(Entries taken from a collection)

============

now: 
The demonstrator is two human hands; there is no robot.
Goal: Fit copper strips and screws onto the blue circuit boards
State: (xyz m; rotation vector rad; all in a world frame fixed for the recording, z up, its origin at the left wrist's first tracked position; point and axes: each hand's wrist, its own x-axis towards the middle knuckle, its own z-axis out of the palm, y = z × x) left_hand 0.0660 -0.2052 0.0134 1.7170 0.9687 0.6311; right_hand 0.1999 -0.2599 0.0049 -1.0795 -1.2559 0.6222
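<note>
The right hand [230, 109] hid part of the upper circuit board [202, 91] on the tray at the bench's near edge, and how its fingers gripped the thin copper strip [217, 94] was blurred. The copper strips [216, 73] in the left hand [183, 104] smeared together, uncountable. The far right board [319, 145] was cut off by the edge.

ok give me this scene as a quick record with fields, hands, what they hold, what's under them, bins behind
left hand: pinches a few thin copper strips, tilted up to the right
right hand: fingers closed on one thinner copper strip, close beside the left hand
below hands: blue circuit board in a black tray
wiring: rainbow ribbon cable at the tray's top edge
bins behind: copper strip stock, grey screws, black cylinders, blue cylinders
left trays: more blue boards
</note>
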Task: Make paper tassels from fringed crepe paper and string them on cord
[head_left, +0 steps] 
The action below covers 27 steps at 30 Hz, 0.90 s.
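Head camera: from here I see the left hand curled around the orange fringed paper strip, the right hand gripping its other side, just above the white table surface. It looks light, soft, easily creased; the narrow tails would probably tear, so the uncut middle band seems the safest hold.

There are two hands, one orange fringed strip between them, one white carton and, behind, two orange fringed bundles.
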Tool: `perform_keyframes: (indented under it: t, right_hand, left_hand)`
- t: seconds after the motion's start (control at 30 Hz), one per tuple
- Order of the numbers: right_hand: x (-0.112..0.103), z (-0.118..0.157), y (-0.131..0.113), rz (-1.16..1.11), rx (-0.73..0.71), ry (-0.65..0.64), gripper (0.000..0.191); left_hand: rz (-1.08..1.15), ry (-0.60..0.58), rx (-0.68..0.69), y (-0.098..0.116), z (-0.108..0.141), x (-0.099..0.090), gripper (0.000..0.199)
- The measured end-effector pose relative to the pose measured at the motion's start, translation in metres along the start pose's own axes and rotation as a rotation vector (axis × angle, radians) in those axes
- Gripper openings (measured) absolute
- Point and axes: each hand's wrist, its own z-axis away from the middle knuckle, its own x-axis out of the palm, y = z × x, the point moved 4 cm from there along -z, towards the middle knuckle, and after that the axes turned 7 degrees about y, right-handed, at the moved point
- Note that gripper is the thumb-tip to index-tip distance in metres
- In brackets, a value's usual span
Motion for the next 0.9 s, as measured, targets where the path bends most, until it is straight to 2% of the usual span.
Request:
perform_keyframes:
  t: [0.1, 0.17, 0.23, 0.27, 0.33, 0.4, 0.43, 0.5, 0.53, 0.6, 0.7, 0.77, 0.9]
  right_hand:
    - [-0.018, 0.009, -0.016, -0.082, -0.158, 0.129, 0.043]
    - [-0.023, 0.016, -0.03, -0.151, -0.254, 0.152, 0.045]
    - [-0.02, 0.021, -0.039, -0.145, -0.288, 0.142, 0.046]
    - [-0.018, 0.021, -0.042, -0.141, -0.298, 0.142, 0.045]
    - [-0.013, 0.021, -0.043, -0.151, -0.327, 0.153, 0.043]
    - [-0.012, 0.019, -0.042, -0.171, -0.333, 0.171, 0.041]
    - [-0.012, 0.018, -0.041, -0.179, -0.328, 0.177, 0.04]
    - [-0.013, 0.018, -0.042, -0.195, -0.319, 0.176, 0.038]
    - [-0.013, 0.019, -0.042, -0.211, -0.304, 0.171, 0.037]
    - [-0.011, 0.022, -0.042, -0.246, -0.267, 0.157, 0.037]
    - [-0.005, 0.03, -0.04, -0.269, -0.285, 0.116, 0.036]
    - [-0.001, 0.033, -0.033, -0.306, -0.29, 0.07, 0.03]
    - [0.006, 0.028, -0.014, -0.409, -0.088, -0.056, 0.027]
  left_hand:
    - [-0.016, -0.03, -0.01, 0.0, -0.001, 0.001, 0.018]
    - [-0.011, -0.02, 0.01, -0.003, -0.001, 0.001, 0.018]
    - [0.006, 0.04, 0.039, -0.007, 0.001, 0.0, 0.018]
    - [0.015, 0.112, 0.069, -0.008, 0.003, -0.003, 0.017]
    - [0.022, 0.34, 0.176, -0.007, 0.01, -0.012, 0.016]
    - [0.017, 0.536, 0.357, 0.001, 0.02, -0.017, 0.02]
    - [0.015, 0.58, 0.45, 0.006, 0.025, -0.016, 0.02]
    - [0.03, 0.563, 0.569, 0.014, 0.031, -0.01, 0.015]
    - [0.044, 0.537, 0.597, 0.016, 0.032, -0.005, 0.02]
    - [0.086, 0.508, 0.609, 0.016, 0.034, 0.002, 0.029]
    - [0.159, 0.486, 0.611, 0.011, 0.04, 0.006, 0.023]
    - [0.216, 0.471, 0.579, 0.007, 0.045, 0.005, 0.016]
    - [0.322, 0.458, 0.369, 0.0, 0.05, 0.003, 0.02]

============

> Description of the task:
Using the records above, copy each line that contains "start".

> Written reply:
- t: seconds after the motion's start (control at 30 Hz), one per tuple
- The measured end-effector pose relative to the pose measured at the motion's start, translation in metres along the start pose's own axes and rotation as a rotation vector (axis × angle, radians) in those axes

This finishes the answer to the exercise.